[FFmpeg-devel] [PATCH 2/2] avcodec: remove sonic lossy/lossless audio

Lynne dev at lynne.ee
Fri Mar 1 23:34:33 EET 2024


Mar 1, 2024, 21:33 by anton at khirnov.net:

> Quoting Lynne (2024-03-01 20:41:53)
>
>> Mar 1, 2024, 19:59 by anton at khirnov.net:
>>
>> > Quoting Lynne (2024-02-29 14:30:55)
>> >
>> >> We offer support for it. Someone must have used it.
>> >> I'm sure there are less used game codecs we support than Sonic.
>> >>
>> >
>> > [citation needed]
>> >
>> > Is there any evidence that it was used for anything other than
>> > development and testing? That anyone has any actual samples in it they'd
>> > like to play?
>> >
>>
>> There's always the possibility that someone encoded samples years
>> ago and deleted the originals. Same as with Snow.
>>
>> My only concern is that this sets a sensitive precedent to get rid of
>> old codec code with low weight under unclear conditions. Where do
>> we draw the line?
>> SMPTE? ISO/IEC standardization? IETF? AOM?
>> Having *a* spec (Sonic doesn't, but neither did FFv1 until a few years
>> ago)?
>> A single company pushing for it many years ago with no spec,
>> like SpeedHQ, or the many niche lossless/intra-only codecs?
>>
>> Or simply having one single implementation in FFmpeg, and no spec at all,
>> and having an experimental flag, and no activity for a very long amount of time?
>>
>
> I'd draw the line somewhere around what I said above - some evidence
> that it was used "seriously".
>

That is something I cannot agree with - it cuts off 70% of all codecs we support,
and zeroes out any potential chance of any codecs being developed by us.


>> If it's the last case, or simply being a one-off, I can agree with deprecating
>> and remove it next bump.
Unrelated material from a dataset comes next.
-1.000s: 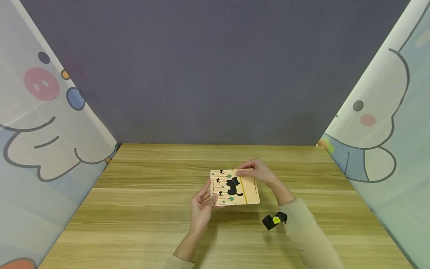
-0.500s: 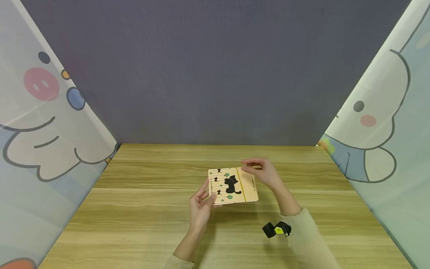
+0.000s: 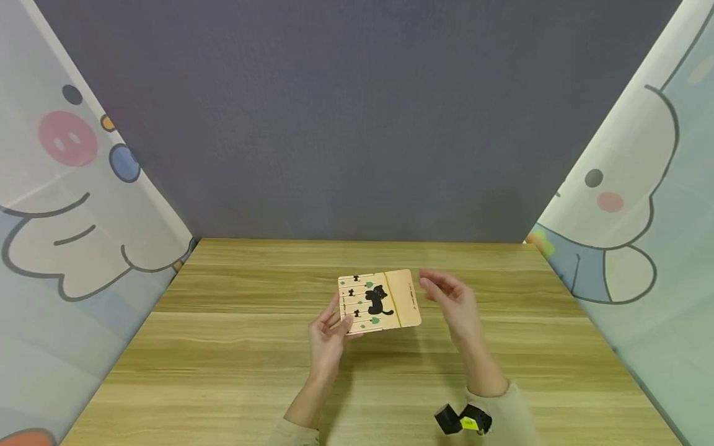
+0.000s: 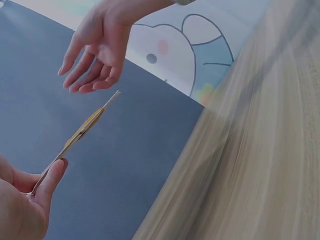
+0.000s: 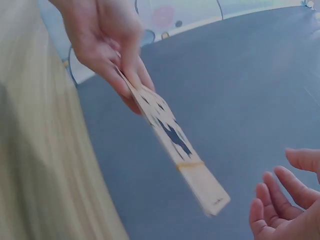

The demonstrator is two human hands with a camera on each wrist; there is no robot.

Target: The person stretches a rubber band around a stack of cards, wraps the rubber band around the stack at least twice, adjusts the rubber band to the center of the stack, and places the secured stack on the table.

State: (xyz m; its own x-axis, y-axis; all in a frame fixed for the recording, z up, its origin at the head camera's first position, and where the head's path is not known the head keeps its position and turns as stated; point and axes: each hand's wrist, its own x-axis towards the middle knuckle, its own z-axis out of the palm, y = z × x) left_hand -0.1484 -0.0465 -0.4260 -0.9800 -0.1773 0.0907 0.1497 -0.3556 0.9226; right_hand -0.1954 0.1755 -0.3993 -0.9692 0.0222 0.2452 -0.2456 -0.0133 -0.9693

But if the developer thinks they will have time and
>> have motivation to work on it in the future, I think we should leave it at just
>> deprecation plus disabling  building the encoder by default, until the issue is
>> brought up again at say, after the next version bump.
>> After all, CELT started out more than 10 years before Opus was standardized,
>> and its EC code has made it all the way to AV2 despite its core remaining
>> visibly similar over the years. And FFv1 was used as an inspiration for FLIC,
>> which went on to become JPEG-XL.
>>
>
> Sure, but there was active interest in all of these. I see no active
> interest in Sonic.
>

No one had any interest in CELT for years until it was used in Mumble,
or Speex initially, or FLIC, as it they were not competitive enough on its own,
and Vorbis, or Opus for the first few years.
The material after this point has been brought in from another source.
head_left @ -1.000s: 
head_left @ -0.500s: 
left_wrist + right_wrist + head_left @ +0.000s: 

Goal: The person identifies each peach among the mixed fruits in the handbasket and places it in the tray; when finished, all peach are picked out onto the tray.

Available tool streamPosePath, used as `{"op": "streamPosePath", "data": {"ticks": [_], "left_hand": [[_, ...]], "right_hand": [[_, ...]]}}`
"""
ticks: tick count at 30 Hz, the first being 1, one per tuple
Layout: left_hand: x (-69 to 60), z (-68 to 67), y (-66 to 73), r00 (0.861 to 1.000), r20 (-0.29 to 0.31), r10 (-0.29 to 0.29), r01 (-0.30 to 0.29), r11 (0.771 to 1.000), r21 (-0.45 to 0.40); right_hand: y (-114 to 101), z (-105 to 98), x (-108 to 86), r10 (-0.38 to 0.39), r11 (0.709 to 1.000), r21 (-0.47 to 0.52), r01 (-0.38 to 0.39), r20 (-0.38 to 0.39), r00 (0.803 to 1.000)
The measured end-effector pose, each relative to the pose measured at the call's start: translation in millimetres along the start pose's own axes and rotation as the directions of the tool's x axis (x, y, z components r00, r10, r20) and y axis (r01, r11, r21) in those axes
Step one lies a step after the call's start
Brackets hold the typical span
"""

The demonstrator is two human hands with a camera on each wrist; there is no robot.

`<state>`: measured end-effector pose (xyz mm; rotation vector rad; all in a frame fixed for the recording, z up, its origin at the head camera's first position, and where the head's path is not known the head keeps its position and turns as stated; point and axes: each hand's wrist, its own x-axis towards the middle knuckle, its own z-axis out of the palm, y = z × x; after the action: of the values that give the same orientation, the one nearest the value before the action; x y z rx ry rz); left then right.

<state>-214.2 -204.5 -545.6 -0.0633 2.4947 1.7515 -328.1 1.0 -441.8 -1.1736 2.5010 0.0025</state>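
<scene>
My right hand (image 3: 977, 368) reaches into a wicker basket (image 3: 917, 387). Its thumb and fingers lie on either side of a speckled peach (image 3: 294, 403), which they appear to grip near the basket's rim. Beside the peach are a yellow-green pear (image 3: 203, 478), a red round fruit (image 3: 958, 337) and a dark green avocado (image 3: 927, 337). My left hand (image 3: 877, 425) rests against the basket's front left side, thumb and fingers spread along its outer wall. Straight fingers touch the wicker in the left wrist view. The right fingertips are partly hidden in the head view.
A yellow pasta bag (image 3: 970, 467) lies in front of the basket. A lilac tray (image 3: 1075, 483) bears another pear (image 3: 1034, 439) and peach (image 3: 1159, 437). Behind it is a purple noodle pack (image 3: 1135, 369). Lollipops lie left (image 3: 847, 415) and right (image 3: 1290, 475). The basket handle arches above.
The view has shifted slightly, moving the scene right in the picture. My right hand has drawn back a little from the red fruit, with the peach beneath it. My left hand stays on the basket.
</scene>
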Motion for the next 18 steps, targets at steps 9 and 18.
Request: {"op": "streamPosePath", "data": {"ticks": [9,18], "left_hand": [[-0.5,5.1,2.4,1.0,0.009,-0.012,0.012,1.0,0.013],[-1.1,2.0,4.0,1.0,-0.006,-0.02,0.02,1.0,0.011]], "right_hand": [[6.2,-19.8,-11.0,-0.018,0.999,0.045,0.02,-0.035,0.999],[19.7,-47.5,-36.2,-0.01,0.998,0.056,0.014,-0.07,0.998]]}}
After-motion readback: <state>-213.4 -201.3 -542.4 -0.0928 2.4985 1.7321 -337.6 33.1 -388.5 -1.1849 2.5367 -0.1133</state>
The developer has said there's interest in continuing to work on it
in the future.
I don't see why we shouldn't give him a chance to work on it for
a bit longer before we bring it up again for removal. It's a simple
codec with no oddities like self-modifying assembly, codec to
demuxer to codec avpriv interaction or special API user considerations.